#### [WHAT YOU SHOULD DO]
Although the data below holds other lines too, output only those from the line with "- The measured" up to and including the line with "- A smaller", exactly as they appear.

+++ DATA SHOWN +++

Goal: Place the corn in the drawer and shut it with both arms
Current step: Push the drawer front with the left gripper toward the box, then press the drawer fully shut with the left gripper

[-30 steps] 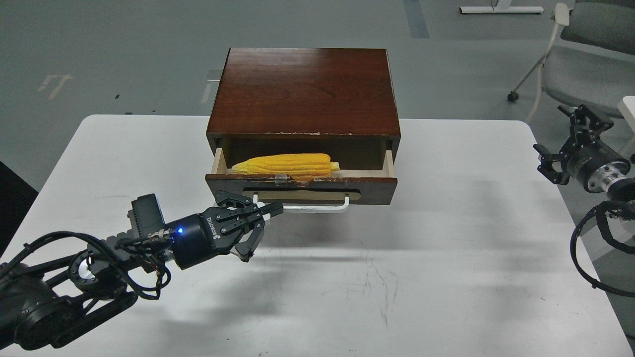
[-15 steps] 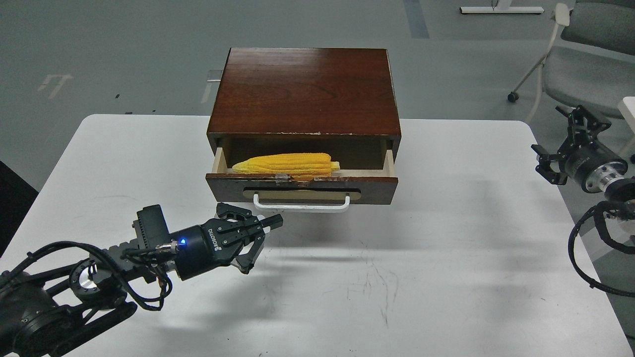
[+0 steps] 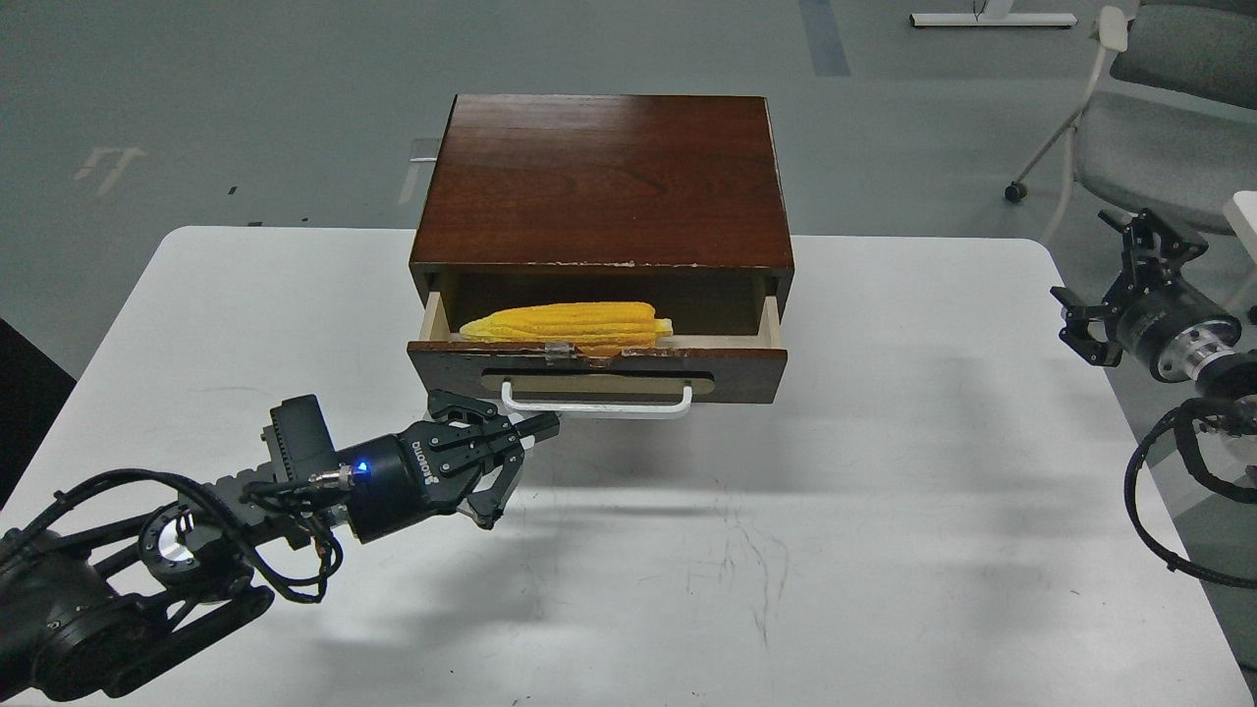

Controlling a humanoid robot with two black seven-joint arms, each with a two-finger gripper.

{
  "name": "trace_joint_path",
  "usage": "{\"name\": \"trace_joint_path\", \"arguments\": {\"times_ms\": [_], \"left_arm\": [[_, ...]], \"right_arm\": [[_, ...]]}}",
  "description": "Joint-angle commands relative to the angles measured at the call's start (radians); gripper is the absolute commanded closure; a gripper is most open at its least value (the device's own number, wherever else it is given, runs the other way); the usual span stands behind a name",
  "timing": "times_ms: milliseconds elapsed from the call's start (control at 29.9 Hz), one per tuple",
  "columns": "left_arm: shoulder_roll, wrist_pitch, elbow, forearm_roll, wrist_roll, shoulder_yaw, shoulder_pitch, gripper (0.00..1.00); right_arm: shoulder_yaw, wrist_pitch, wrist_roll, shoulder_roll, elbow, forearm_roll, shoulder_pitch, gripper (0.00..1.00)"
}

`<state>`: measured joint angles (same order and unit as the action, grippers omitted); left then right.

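1. The bright-yellow tapered corn cob (image 3: 565, 325) lies lengthwise in the dark brown wooden drawer (image 3: 597, 370), which stands pulled out from its cabinet on the white worktop (image 3: 835, 511)
2. The left pincer (image 3: 516, 462) hovers released just near-left of the white bar handle (image 3: 595, 407), apparently not touching it
3. The right pincer (image 3: 1115, 285) hangs spread and empty past the worktop's right edge, well apart from the drawer
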<state>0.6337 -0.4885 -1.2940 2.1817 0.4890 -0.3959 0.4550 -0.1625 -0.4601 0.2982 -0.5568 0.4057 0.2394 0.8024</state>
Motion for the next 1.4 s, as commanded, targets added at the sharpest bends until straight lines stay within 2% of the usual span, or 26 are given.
{"name": "trace_joint_path", "arguments": {"times_ms": [0, 568, 1371], "left_arm": [[-0.032, 0.000, 0.015, 0.000, 0.000, -0.041, 0.007, 1.00], [-0.123, 0.000, 0.156, 0.000, 0.000, -0.049, 0.062, 1.00], [-0.175, 0.000, 0.269, 0.000, 0.000, -0.052, 0.109, 1.00]], "right_arm": [[0.000, 0.001, 0.001, 0.000, -0.001, 0.000, 0.000, 0.04], [0.000, -0.002, 0.001, 0.000, -0.018, 0.000, 0.001, 0.04], [0.000, -0.006, -0.001, 0.001, -0.035, 0.000, 0.000, 0.04]]}}
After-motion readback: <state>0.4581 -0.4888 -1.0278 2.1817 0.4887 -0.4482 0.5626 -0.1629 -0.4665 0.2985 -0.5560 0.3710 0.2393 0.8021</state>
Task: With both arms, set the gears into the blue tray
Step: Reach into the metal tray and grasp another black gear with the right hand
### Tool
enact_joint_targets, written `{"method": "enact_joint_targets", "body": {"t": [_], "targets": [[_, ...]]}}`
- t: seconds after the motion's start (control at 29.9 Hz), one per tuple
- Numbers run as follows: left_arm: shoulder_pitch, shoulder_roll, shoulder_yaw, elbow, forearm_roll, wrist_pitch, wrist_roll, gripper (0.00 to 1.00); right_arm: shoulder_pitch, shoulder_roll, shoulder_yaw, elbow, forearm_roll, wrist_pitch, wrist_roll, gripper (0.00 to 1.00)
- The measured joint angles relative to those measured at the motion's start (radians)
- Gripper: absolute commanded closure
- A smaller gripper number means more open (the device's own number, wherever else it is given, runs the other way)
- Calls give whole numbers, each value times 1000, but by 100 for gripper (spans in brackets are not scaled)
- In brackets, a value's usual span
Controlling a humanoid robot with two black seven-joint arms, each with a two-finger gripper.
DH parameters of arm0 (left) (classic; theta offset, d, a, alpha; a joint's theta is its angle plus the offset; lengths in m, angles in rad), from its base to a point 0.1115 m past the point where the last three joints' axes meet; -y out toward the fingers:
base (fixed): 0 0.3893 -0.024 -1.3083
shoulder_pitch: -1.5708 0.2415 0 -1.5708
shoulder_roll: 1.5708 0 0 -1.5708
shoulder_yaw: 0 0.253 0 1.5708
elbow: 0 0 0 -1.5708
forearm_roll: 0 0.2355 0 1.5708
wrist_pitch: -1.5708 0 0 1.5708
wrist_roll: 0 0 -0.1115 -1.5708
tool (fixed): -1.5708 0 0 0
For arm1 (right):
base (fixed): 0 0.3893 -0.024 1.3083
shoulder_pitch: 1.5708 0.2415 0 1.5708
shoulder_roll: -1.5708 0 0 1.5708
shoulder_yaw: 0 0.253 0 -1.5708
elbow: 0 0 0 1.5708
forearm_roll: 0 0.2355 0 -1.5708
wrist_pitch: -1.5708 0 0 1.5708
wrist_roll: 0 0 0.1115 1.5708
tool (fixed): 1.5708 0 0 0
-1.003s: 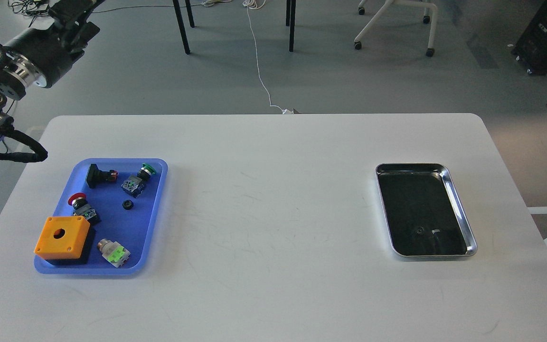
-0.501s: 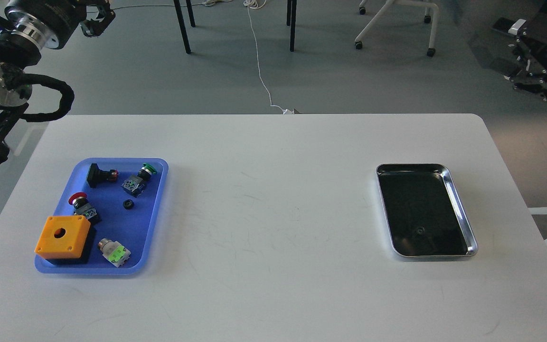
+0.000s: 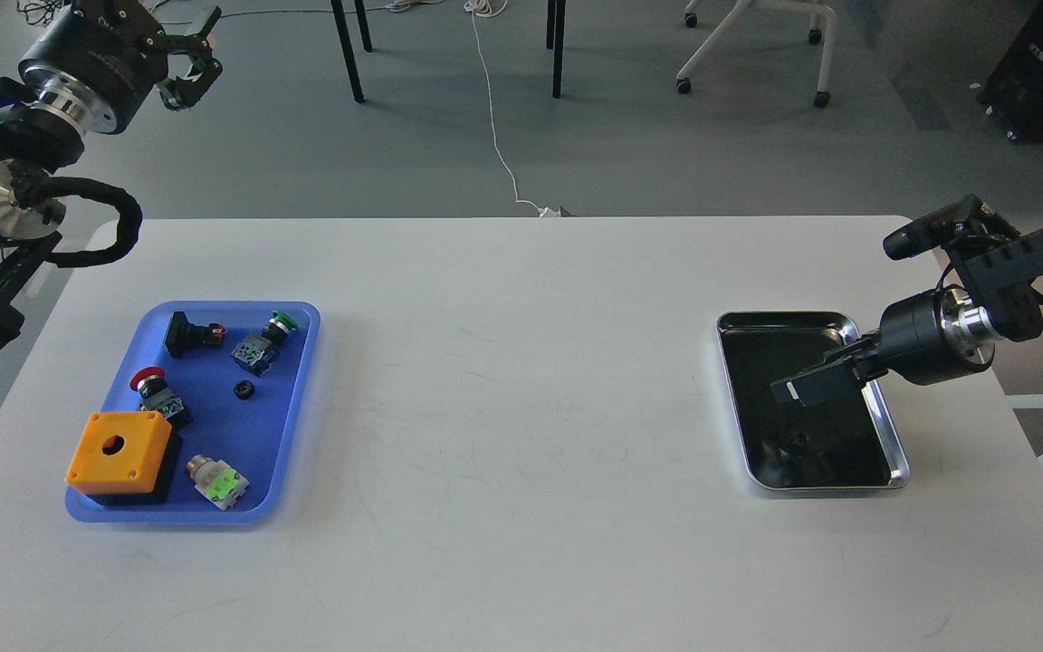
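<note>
The blue tray point(image 3: 307, 355) lies on the left of the white table. One small black gear point(image 3: 244, 390) rests inside it, near its right side. A second gear point(image 3: 798, 442) shows faintly on the dark bottom of the steel tray point(image 3: 886, 429) at the right. My right gripper point(image 3: 800, 390) reaches in from the right and hangs over the middle of the steel tray, above and behind that gear; its dark fingers blend into the tray bottom. My left gripper point(image 3: 192, 56) is raised off the table's far left corner, open and holding nothing.
The blue tray also holds an orange box point(image 3: 119, 451) with a hole, a red push-button point(image 3: 152, 387), a green push-button point(image 3: 264, 342), a black switch point(image 3: 188, 334) and a green-tagged part point(image 3: 217, 482). Chair legs and a cable are on the floor beyond.
My right arm has swung in from off the table's right and down over the steel tray. The left arm shifted slightly at the top left. The gears have not moved.
</note>
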Motion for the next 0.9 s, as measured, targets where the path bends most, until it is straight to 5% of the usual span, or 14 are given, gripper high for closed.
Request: {"method": "enact_joint_targets", "body": {"t": [0.53,0.9], "targets": [[8,14,-32,-1,-5,-45,10,2,-133,203,-48,-191,-68,-66,0,22],[8,18,-33,0,-5,-45,9,2,-148,220,-87,-206,-67,-78,0,33]]}}
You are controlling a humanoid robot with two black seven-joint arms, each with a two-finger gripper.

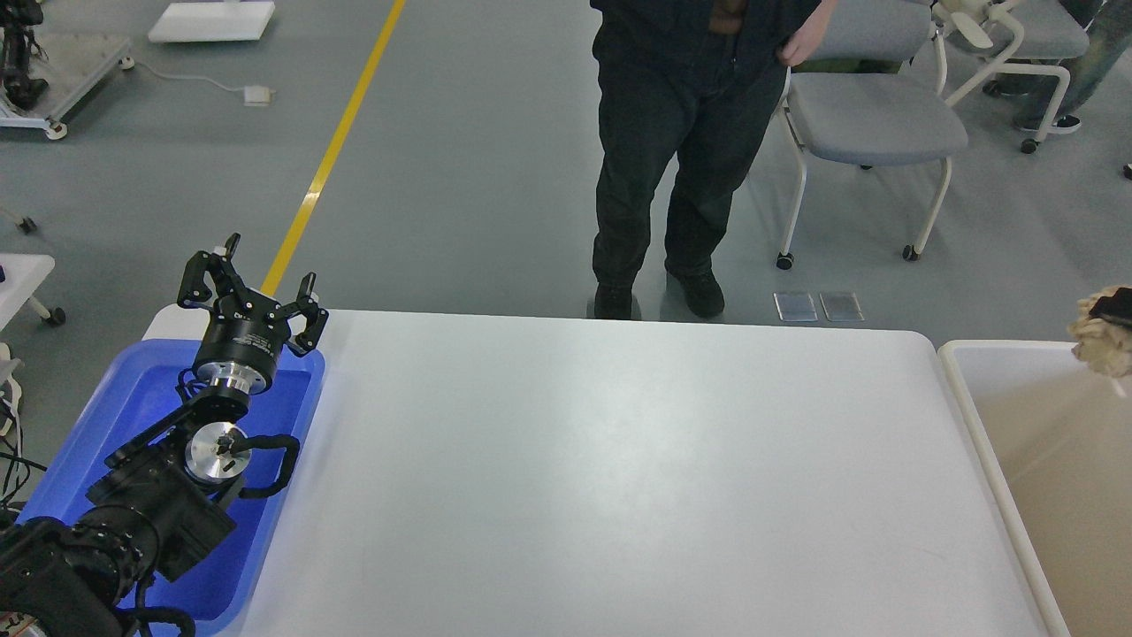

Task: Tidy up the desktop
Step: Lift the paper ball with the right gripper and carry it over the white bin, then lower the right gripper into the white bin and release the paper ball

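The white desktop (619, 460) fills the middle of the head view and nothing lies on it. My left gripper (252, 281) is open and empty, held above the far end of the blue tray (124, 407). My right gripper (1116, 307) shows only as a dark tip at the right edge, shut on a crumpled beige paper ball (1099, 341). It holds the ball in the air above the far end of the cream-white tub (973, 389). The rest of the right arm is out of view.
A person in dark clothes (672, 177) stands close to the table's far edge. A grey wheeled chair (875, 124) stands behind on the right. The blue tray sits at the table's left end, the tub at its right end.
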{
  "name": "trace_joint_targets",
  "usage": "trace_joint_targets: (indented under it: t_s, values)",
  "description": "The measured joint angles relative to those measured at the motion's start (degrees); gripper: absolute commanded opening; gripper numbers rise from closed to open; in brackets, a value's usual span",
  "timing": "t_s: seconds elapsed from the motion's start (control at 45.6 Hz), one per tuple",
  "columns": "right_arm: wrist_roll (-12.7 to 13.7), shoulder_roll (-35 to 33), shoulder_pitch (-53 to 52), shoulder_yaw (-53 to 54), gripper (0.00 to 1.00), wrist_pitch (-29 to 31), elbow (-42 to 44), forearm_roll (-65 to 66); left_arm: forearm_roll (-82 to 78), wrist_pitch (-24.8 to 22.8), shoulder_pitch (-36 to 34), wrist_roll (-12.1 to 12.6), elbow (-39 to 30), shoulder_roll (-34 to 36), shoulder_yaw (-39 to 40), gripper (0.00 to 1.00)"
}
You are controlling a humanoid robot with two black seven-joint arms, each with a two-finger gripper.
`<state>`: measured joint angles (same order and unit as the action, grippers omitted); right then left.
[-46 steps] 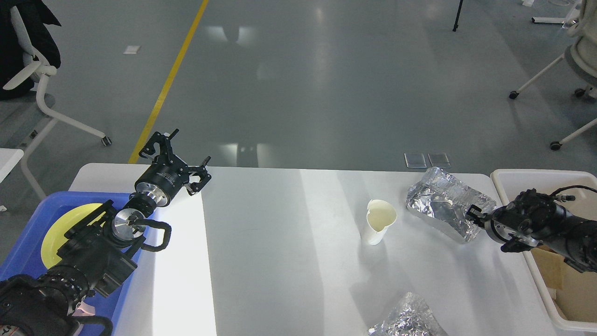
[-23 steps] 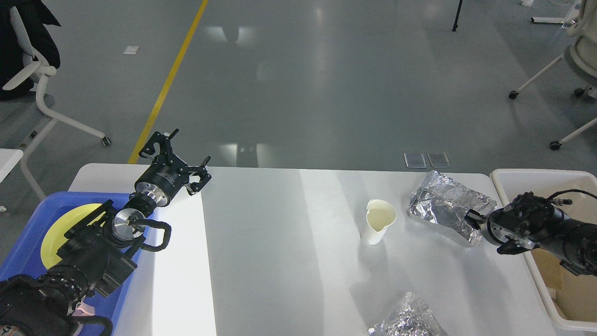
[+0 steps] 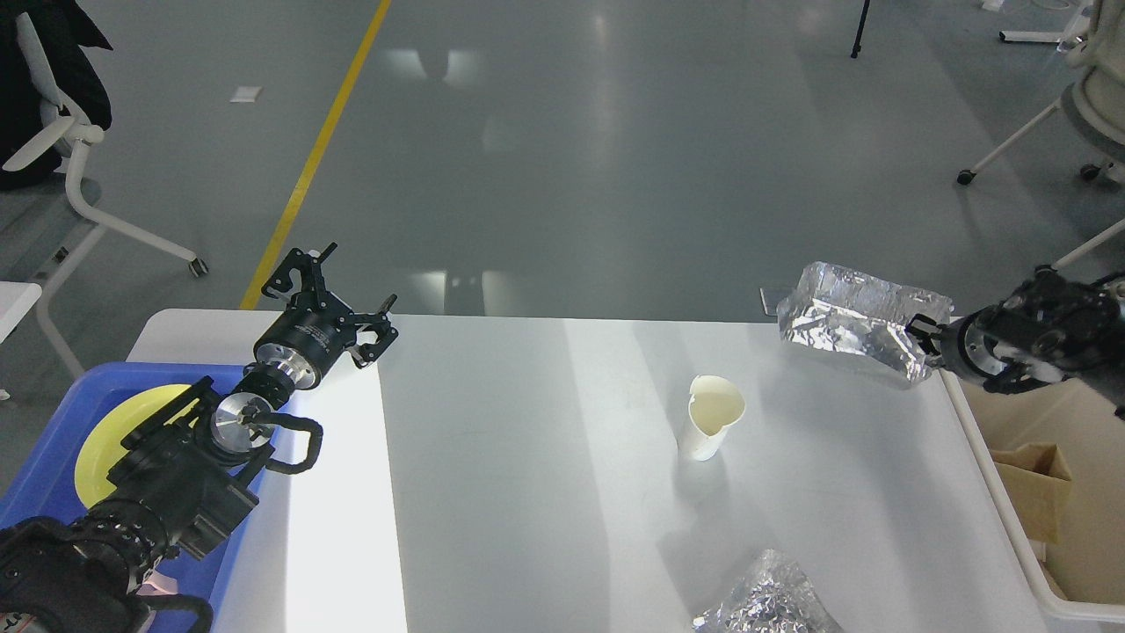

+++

#### [RESULT OF THE TASK]
- The measured joint angles relative to those measured at the motion's start (radians)
- Gripper: absolute commanded closure
- A smaller gripper number means more open (the device's own number, wherever else it is given, runs the other way)

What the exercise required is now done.